Whenever the string "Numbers" appears in a line below, please copy the line out.

[Recorded data]
☆ ☆ ☆

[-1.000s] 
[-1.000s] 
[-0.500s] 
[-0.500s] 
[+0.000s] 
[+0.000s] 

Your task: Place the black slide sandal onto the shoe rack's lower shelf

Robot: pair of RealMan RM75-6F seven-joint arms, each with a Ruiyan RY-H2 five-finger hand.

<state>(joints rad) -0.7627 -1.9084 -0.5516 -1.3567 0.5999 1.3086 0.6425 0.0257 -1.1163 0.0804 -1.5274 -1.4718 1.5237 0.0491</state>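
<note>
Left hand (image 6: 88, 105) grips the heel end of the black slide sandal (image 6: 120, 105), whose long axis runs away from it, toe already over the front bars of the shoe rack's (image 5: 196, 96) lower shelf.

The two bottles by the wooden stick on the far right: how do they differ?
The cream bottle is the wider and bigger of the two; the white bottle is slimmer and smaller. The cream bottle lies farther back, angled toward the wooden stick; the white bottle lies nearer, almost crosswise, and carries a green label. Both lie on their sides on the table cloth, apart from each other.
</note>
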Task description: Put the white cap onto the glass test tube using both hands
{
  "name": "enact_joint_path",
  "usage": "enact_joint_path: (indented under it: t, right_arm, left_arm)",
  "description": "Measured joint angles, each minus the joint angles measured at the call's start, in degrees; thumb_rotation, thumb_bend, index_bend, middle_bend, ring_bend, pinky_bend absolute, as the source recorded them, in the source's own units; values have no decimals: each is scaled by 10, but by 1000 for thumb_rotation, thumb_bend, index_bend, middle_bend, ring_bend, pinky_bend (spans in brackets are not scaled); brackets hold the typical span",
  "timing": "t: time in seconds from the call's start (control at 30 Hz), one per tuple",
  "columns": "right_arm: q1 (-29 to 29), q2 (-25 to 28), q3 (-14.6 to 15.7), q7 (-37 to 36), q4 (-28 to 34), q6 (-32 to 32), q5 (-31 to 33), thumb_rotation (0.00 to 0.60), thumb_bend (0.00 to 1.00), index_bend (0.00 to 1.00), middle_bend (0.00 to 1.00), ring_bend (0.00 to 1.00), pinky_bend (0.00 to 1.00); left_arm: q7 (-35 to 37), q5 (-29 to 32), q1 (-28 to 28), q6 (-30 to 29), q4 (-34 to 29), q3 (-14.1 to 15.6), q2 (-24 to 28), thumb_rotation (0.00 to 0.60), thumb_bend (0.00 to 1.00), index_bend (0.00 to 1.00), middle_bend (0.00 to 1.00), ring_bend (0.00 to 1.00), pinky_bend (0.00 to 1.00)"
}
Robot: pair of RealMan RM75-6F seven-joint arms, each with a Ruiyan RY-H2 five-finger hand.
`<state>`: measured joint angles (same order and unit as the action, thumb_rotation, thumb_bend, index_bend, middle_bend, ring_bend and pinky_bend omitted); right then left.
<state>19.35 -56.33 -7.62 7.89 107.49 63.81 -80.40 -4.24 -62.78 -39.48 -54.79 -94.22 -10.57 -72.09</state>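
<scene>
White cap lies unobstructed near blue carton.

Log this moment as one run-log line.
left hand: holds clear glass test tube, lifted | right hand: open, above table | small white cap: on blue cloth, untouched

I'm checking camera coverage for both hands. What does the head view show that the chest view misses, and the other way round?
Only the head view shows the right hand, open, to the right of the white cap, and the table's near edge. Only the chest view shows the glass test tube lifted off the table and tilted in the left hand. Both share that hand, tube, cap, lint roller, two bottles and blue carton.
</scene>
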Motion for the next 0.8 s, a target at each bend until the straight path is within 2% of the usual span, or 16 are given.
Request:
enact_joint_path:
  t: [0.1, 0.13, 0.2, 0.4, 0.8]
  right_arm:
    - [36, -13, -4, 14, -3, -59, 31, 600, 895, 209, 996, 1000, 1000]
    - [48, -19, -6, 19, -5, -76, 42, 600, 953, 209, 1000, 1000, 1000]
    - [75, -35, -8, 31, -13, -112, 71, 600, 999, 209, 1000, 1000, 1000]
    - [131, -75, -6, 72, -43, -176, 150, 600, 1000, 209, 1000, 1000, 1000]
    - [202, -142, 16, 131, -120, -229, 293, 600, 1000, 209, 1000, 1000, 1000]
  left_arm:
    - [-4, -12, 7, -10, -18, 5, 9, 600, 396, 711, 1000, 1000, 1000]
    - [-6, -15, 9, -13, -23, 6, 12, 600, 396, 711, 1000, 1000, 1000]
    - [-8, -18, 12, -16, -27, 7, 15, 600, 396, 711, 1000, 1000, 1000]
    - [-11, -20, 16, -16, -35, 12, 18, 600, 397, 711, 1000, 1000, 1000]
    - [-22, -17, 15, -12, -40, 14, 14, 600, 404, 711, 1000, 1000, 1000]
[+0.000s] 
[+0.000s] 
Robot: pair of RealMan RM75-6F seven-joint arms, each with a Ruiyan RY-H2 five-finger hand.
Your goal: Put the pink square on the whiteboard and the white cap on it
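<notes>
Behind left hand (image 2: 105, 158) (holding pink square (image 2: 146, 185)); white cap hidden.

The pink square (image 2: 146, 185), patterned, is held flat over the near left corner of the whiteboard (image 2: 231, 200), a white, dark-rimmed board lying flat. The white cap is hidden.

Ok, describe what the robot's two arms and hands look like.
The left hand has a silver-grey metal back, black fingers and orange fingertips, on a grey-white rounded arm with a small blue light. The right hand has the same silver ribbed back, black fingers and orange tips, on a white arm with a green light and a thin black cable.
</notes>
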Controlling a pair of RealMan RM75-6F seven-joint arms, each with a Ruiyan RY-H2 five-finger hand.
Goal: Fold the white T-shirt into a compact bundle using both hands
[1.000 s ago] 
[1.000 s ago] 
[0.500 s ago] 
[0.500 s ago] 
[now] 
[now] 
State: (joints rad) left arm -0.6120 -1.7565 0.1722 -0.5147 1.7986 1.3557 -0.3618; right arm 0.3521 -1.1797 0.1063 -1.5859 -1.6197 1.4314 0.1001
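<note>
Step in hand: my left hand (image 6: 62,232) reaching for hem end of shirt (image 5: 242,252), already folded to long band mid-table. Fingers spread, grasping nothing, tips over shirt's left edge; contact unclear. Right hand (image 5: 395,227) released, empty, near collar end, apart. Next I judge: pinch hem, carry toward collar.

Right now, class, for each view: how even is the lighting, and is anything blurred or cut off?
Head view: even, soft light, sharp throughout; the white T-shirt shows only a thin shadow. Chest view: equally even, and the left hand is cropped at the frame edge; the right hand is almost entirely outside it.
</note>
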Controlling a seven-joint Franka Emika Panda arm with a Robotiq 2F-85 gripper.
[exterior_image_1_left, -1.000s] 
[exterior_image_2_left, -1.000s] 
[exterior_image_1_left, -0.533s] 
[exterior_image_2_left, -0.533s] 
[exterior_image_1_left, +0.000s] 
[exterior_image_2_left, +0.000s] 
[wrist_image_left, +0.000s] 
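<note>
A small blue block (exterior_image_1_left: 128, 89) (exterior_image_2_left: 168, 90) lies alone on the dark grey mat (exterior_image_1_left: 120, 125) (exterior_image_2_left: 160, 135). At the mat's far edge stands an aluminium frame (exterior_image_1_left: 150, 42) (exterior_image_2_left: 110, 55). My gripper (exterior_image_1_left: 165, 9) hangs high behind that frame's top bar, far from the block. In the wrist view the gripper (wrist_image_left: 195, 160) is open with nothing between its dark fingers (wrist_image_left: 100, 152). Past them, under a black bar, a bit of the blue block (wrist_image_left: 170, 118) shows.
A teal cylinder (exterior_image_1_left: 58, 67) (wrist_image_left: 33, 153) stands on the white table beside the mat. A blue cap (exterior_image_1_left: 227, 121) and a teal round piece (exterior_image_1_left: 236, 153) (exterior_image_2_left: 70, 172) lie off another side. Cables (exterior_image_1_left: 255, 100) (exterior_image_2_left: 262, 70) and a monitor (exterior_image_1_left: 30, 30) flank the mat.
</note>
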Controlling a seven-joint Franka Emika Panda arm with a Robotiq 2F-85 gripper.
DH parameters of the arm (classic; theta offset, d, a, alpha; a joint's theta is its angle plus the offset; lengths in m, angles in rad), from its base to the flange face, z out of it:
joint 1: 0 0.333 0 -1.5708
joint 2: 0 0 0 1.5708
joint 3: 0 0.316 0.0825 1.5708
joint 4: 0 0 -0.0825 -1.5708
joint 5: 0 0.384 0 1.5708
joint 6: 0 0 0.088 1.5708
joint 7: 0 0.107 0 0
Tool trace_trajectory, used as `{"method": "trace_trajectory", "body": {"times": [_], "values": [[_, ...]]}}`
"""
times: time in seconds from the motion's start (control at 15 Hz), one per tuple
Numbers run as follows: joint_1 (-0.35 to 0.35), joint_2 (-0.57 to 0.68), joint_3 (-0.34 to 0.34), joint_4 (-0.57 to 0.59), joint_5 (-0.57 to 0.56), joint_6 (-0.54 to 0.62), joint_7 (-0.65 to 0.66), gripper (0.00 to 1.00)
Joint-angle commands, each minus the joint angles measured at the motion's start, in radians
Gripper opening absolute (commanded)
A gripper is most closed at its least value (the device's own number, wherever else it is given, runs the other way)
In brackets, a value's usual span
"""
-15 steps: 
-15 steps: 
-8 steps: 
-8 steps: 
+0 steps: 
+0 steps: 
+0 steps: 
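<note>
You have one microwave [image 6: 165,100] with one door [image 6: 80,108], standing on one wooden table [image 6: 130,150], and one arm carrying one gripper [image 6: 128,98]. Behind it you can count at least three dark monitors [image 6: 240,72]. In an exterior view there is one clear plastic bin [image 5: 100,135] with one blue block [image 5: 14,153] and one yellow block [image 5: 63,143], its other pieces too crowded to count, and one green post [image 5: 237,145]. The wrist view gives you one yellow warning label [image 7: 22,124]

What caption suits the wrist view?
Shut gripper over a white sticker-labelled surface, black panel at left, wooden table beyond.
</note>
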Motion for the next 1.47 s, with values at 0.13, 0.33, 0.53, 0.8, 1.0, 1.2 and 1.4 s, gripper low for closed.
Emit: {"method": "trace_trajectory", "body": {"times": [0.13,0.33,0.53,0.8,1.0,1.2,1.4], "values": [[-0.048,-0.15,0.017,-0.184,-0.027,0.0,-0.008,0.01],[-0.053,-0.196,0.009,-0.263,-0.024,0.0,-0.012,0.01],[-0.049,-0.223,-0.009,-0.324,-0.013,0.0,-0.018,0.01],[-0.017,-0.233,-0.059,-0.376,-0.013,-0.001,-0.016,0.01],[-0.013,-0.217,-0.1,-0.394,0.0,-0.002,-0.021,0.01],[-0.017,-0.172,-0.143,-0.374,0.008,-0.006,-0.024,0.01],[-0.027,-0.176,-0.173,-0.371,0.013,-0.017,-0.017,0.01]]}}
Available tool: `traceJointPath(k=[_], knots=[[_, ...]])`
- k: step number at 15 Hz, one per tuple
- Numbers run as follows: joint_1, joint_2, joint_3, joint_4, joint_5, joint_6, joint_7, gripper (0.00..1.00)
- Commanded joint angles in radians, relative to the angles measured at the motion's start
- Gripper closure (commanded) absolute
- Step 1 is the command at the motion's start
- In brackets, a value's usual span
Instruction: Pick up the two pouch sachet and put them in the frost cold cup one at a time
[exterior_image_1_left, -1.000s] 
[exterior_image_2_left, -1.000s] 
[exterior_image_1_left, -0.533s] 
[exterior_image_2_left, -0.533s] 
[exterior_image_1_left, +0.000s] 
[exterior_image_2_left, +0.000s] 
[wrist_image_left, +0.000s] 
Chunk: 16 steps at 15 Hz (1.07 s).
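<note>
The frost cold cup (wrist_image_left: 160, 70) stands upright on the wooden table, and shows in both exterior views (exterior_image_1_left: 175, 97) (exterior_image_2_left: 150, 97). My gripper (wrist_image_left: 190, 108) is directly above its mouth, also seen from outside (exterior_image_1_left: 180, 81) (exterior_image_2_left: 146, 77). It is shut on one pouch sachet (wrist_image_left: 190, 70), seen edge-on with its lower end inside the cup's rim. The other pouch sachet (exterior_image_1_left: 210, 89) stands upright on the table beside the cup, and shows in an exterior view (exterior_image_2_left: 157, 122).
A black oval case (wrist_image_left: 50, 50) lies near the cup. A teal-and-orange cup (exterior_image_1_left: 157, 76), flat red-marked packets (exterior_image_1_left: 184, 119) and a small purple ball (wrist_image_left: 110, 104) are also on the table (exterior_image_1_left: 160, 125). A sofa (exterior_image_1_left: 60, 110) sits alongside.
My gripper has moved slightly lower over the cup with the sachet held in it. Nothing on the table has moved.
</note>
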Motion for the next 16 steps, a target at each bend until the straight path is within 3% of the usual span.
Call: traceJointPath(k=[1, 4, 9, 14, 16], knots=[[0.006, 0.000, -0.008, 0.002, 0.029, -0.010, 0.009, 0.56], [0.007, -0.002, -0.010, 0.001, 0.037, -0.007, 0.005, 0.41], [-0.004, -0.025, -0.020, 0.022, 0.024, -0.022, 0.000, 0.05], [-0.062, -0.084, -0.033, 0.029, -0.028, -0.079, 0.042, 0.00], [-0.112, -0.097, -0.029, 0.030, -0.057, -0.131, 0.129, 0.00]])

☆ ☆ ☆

- [Response to the task]:
Numbers run as follows: joint_1 (-0.35 to 0.35), joint_2 (-0.57 to 0.68), joint_3 (-0.34 to 0.34), joint_4 (-0.57 to 0.59), joint_5 (-0.57 to 0.56), joint_6 (-0.54 to 0.62), joint_7 (-0.65 to 0.66), gripper (0.00 to 1.00)
- Numbers run as follows: joint_1, joint_2, joint_3, joint_4, joint_5, joint_6, joint_7, gripper (0.00..1.00)

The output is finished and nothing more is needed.